Gastrin 17 physical examination cannot directly detect gastric cancer, but it can be used as one of the auxiliary indicators.

Gastrin-17 is a gastrointestinal hormone secreted by G cells in the gastric antrum, and its level changes may be related to lesions such as gastric mucosal atrophy. Gastric cancer screening requires a combination of multiple examination methods. Gastrin-17 detection has the following application characteristics in clinical practice: abnormal elevation of this indicator may indicate gastric antral G cell proliferation or gastrinoma, while decreased levels may be related to gastric mucosal atrophy. Gastric mucosal atrophy belongs to precancerous lesions of gastric cancer, therefore gastrin 17 detection can be used as one of the indirect reference indicators for gastric cancer risk assessment. The actual diagnosis of gastric cancer relies on gastroscopy and pathological biopsy, with tumor markers such as CA72-4 and CEA being more specific. Imaging examinations such as CT or endoscopic ultrasonography can evaluate the depth of tumor infiltration and metastasis.
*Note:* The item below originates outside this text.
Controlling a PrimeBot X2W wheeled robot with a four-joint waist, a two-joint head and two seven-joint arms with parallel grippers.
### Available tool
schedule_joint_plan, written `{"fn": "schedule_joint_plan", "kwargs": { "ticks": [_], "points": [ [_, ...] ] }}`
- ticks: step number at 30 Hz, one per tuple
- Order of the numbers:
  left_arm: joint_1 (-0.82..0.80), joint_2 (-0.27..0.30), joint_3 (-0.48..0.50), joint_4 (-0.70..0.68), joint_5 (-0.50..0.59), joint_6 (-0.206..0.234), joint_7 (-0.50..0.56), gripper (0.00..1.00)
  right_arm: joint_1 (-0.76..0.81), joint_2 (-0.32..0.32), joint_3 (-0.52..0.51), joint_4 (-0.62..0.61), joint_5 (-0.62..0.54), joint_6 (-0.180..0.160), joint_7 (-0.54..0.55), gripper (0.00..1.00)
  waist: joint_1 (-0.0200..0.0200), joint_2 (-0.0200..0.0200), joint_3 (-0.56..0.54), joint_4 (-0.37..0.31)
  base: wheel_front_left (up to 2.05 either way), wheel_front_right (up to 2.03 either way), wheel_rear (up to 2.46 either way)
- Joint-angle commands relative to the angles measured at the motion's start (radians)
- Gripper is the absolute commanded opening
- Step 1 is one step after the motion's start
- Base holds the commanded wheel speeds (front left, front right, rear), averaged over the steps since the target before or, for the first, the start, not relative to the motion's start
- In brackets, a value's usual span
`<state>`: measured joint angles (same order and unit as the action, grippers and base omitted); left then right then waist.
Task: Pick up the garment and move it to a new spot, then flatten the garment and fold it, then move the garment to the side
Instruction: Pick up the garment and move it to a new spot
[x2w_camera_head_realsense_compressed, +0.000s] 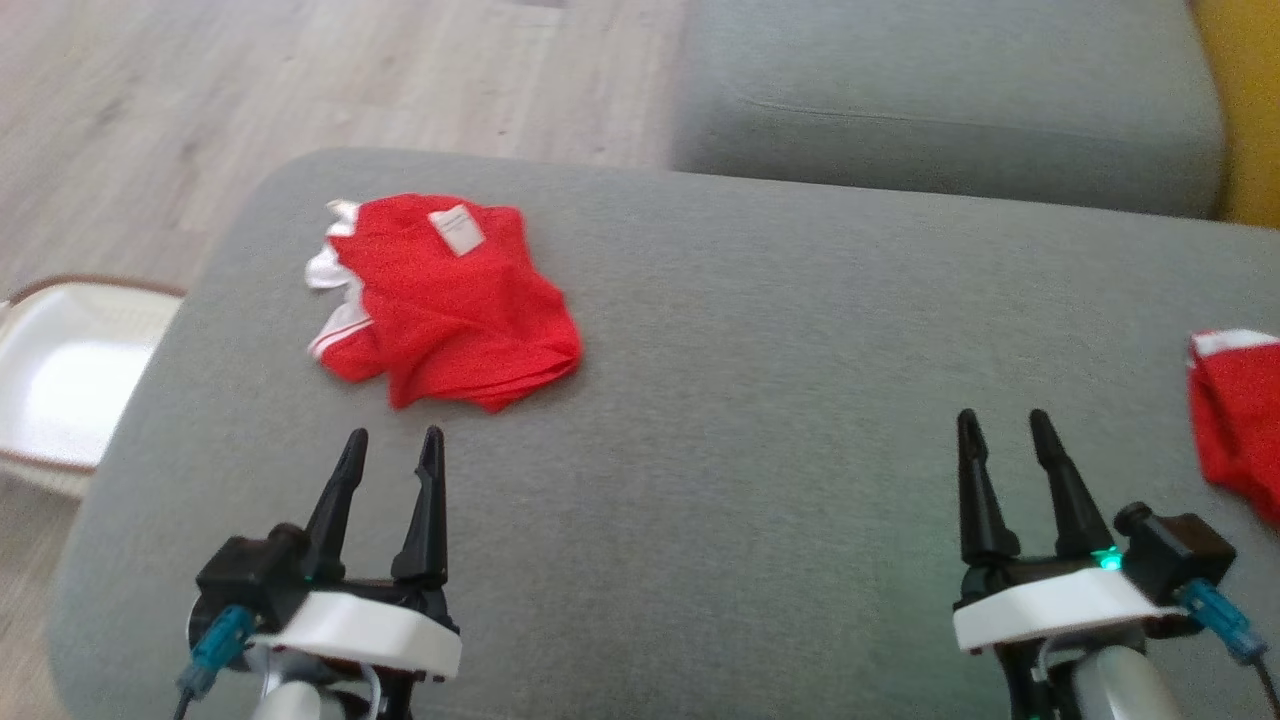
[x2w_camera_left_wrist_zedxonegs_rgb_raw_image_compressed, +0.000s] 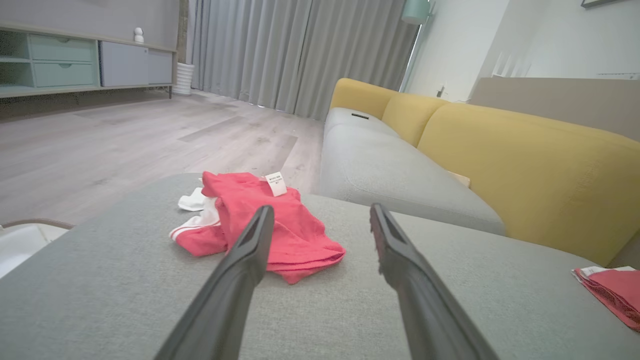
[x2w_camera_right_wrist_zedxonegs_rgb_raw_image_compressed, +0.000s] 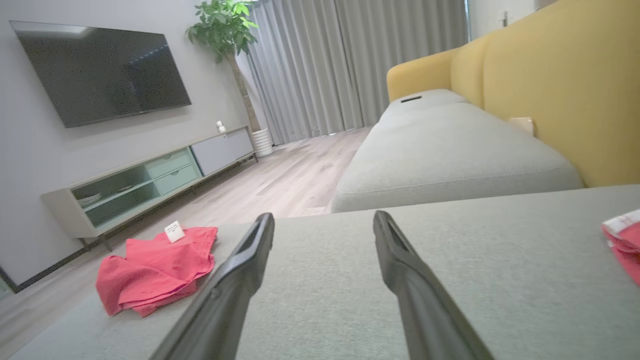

The diagnostic value of single item detection of gastrin 17 for gastric cancer is limited, and it is not used as a diagnostic basis in clinical practice.
It is recommended that high-risk individuals for gastric cancer undergo regular gastroscopy examinations, pay attention to dietary habits in daily life, reduce the intake of pickled and smoked foods, quit smoking and limit alcohol consumption. If symptoms such as persistent upper abdominal pain, weight loss, and black stool occur, seek medical attention promptly to avoid relying solely on blood test indicators to delay diagnosis.